Copy out again, unchanged, the line that contains "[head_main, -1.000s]" and every line after it down to the last line of the data.

[Extracted records]
********************

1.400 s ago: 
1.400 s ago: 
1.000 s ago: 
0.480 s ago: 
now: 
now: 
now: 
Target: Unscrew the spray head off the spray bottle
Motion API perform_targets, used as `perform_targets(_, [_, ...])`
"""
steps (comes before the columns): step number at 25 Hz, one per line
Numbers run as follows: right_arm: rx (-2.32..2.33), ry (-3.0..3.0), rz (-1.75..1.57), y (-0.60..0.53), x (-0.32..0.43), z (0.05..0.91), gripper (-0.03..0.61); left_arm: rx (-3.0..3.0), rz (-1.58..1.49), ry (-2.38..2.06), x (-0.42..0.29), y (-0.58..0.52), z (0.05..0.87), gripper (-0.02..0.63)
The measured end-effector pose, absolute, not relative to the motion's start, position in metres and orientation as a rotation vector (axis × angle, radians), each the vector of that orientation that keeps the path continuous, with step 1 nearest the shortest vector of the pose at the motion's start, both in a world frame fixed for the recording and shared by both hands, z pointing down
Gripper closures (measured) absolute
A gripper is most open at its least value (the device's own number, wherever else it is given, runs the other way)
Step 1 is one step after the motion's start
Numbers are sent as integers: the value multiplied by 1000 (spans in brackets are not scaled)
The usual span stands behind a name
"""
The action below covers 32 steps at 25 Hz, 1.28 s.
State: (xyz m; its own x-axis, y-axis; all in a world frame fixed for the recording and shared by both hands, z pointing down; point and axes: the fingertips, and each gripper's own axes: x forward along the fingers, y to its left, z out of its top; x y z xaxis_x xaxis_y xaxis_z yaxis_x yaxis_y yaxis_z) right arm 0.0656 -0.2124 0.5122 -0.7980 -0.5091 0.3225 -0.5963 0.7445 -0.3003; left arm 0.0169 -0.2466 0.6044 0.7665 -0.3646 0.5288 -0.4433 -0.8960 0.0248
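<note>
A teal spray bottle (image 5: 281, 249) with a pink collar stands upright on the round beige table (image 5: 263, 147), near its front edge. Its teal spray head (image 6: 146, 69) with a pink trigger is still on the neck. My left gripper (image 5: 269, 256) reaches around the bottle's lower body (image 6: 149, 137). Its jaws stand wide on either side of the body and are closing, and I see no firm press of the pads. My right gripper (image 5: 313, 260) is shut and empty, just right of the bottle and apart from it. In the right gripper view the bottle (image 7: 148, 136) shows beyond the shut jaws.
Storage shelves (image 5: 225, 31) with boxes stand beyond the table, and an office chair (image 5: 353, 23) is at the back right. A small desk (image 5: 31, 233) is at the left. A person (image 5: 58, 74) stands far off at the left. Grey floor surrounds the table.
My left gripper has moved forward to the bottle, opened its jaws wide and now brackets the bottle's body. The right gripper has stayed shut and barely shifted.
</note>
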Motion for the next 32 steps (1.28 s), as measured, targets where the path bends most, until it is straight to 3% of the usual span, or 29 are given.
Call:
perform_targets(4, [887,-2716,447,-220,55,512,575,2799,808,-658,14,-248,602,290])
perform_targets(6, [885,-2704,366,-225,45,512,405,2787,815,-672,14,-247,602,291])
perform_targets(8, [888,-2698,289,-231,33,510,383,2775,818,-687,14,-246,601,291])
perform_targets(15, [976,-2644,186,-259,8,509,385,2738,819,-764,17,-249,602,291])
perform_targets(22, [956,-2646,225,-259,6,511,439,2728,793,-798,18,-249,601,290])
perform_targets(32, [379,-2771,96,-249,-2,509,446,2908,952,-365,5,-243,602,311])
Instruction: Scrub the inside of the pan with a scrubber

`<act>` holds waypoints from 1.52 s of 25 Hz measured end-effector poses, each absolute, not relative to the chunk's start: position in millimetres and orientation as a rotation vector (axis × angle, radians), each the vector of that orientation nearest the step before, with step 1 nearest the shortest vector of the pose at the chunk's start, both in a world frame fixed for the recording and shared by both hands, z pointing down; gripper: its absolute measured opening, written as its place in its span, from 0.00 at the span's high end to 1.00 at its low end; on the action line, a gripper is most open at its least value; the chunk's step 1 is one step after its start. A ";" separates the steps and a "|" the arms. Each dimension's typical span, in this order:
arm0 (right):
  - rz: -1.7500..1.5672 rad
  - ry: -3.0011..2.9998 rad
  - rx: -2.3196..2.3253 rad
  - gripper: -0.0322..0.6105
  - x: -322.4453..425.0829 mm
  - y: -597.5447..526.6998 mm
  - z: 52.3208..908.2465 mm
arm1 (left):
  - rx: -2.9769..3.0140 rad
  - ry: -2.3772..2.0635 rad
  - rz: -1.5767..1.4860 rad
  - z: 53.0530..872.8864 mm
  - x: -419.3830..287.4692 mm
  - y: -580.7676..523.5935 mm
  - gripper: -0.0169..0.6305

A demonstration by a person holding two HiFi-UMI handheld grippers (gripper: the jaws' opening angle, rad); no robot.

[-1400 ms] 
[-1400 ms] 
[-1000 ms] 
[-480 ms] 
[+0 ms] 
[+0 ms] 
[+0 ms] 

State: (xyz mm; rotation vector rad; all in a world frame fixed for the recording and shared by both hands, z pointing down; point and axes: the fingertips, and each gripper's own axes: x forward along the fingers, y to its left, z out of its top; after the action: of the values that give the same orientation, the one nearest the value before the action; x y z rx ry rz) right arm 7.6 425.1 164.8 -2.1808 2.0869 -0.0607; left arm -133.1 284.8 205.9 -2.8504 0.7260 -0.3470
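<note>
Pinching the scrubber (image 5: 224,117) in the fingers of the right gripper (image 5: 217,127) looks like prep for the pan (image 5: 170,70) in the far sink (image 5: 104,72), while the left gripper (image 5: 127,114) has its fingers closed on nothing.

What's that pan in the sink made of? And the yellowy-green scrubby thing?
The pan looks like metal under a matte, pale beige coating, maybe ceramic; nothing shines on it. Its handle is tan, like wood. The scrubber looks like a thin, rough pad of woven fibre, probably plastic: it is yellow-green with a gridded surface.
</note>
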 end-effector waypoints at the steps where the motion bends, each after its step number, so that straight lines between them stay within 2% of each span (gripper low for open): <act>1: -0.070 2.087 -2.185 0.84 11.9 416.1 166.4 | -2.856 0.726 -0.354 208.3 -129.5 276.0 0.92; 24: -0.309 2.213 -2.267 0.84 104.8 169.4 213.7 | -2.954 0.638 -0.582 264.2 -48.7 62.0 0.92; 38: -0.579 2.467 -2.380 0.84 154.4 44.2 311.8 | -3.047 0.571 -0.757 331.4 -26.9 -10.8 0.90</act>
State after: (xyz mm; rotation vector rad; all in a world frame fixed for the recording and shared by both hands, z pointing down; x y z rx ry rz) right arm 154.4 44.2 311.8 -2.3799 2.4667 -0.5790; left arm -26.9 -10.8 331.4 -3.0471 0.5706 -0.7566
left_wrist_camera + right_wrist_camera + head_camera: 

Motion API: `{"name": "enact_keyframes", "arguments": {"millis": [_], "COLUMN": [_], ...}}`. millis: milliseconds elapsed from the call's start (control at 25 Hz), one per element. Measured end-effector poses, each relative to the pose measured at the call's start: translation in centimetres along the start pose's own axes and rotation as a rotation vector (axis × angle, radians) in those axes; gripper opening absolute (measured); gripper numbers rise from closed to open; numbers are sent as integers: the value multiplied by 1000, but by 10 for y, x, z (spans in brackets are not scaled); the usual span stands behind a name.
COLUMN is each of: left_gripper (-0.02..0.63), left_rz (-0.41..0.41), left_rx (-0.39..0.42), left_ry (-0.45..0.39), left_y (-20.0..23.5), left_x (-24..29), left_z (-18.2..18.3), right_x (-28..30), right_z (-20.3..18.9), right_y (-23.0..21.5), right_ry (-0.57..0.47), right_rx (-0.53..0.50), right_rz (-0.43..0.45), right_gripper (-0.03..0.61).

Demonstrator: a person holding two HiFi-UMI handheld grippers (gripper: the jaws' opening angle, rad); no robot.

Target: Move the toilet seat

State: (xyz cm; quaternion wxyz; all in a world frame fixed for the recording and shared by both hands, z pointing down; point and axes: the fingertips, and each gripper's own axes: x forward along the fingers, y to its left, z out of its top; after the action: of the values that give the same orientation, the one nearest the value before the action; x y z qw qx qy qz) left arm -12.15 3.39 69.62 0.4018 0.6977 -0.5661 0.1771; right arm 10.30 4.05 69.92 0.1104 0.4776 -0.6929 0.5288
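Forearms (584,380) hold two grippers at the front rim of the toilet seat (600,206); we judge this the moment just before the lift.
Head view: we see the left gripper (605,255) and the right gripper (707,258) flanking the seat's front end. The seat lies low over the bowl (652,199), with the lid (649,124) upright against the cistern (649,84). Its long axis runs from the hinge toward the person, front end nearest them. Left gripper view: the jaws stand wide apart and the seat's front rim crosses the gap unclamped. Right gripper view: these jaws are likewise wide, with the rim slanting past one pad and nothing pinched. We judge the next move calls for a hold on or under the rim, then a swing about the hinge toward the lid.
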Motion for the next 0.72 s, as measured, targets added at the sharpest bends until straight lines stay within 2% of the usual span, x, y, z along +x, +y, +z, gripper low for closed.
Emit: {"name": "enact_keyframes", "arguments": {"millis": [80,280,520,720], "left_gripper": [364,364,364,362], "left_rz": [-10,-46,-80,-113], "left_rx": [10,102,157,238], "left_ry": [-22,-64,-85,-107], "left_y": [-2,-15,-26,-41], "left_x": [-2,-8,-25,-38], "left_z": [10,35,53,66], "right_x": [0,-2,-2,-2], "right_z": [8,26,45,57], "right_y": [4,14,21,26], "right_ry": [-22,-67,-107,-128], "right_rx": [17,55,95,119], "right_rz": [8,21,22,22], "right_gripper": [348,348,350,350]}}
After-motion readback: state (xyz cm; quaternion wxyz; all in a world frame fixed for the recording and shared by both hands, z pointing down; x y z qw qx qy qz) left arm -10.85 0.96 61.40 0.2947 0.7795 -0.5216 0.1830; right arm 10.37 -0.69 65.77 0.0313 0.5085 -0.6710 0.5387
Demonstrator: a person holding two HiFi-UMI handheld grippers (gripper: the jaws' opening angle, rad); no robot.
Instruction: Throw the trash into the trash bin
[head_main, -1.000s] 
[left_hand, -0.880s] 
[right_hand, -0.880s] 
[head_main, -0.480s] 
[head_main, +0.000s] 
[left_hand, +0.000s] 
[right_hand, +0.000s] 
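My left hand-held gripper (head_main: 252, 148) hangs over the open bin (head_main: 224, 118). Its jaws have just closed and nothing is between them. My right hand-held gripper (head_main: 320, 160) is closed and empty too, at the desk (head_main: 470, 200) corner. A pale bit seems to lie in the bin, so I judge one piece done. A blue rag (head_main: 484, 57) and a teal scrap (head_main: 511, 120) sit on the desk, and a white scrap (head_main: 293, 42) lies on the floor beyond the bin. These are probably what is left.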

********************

• Exercise response:
[head_main, -1.000s] 
[left_hand, -0.880s] 
[right_hand, -0.880s] 
[head_main, -0.480s] 
[head_main, +0.000s] 
[left_hand, +0.000s] 
[right_hand, +0.000s] 
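My left hand-held gripper (head_main: 252, 148) hangs over the open bin (head_main: 224, 118). Its jaws have just closed and nothing is between them. My right hand-held gripper (head_main: 320, 160) is closed and empty too, at the desk (head_main: 470, 200) corner. A pale bit seems to lie in the bin, so I judge one piece done. A blue rag (head_main: 484, 57) and a teal scrap (head_main: 511, 120) sit on the desk, and a white scrap (head_main: 293, 42) lies on the floor beyond the bin. These are probably what is left.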

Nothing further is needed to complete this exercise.